The mean SPATAX disability score was 3.15 ± 1.59 (n = 393), and the mean SPRS score was 18.22 ± 12.69 (n = 339), respectively (Table 2, Figure 3). Most of the patients with SPAST-HSP assessed by SPATAX had either moderate (SPATAX score = 3–5, 209/393, 53.18%) or mild (SPATAX score = 0–2, 142/393, 36.13%) functional impairment, and about 11% of them (42/393) manifested with a very severe motor disability (SPATAX score 6 and 7), causing loss of ambulatory capacity.

Figure 3. Histogram Showing the Distribution of the SPRS Score in the Study Cohort (n = 339).

Figure 3

Marked vertical black line shows the mean value, whereas red lines represent standard deviation values. SPRS = Spastic Paraplegia Rating Scale.

Data regarding therapy were available for 487 patients and documented that 66.7% of them assumed at least one of the following antispastic therapies: baclofen (8.1%), botulinum toxin (13.5%), tizanidine (11.7%), eperisone (2.2%), cannabinoids (2.2%), pregabalin/gabapentin (1.2%), and/or benzodiazepines (0.6%) (Table 1). The subjective impression on the efficacy of drug therapies was not recorded in our multicenter proforma sheet.

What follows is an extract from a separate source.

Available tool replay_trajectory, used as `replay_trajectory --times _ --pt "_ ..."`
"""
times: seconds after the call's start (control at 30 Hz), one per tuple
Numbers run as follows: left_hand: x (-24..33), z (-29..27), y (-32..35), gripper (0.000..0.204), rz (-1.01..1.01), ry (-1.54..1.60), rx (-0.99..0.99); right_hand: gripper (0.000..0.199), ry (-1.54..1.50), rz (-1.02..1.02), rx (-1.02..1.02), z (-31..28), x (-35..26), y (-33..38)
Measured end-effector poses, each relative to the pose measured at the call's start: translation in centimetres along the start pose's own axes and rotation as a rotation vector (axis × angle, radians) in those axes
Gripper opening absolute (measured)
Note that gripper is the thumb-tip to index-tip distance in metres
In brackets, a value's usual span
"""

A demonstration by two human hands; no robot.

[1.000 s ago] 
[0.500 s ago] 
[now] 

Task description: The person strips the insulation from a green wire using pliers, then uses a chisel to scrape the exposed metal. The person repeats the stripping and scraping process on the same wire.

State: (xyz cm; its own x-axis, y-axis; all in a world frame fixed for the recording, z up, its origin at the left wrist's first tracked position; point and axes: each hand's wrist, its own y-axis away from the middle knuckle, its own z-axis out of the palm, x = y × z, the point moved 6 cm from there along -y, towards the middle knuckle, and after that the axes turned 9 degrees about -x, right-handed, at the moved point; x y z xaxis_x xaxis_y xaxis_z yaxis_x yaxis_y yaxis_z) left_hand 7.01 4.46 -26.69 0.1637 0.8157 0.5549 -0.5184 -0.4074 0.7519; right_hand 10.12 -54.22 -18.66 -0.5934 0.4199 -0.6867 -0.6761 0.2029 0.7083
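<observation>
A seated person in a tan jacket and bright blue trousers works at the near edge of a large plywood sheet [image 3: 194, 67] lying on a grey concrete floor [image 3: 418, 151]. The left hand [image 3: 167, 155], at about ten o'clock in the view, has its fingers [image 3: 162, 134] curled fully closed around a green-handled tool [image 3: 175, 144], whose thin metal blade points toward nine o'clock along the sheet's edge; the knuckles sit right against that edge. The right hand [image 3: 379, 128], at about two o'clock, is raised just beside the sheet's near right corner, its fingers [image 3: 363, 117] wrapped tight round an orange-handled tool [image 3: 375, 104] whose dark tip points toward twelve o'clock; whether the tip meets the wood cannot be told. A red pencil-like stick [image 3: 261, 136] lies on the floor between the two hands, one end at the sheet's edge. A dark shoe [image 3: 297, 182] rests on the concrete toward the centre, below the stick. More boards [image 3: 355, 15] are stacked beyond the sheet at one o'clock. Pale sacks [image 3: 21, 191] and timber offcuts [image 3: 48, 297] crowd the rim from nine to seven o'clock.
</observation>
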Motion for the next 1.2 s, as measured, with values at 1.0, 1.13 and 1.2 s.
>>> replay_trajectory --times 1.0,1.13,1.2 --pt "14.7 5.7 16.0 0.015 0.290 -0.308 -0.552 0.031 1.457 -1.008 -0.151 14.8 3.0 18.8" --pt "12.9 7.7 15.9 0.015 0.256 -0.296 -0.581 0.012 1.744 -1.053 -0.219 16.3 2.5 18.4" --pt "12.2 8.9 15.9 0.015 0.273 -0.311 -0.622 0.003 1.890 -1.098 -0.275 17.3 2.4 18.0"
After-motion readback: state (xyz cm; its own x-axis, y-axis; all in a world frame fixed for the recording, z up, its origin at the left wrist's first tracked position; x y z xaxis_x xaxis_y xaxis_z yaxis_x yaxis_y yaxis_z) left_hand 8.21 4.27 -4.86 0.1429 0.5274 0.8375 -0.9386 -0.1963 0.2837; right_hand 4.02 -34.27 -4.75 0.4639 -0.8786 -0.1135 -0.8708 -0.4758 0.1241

Globally, 20.0% of the patients with SPAST-HSP who underwent at least 1 brain MRI showed some alterations: some degree of cerebral atrophy was reported in 8.1% of cases and aspecific white matter hyperintensities in 6.3% of cases, whereas cerebellar atrophy and thin corpus callosum (TCC) were observed in 1.4% of cases each. Only 13 of 420 patients (3.1%) showed mild to moderate spinal cord atrophy at MRI (Table 1). Of note, peculiar brain MRI findings included 2 distinct complicated SPAST-HSP pedigrees previously reported. In the first family, all the affected carriers (c.1841C>T/p.T614I) showed a congenital pontocerebellar arachnoid cyst,15 whereas in the second (c.961dupG/p.D321Gfs*6), all patients with SPAST-HSP had signs of frontotemporal atrophy associated with temporal lobe epilepsy.17

Peripheral nerve involvement was reported only in 6.7% of patients with SPAST-HSP (31 of 466), mainly with features of sensory-motor axonal polyneuropathy. MEP displayed impaired central conduction time in 73.9% of examined patients, whereas SSEP revealed altered central sensory pathway conduction in 18.2% of cases (Table 1).

Sex Differences and Factors Associated With AAO, Severity, and Progression of the Disease

In our cohort, males with SPAST-HSP showed more frequently spastic gait (96.6%, 373/386 vs 90.1%, 246/273, p = 0.001) and higher SPRS score (19.67 ± 12.58 vs 16.15 ± 12.61, p = 0.009, eFigure 2, eTable 2). Antispastic treatments also resulted more frequent among male compared with female patients (71.6%, 204/285 vs 59.9%, 121/202, p = 0.007) (eTable 2). Any of these sex differences neither depended on the AAO (32.75 ± 17.11 vs 32.04 ± 17.87, p = 0.855) nor on the DD (12.98 ± 13.38 vs 12.70 ± 14.15, p = 0.307). Penetrance was also slightly higher in males, yet not reaching the statistical significant values (98.8%, 396/401 vs 96.6%, 280/290, p = 0.064) (eTable 2).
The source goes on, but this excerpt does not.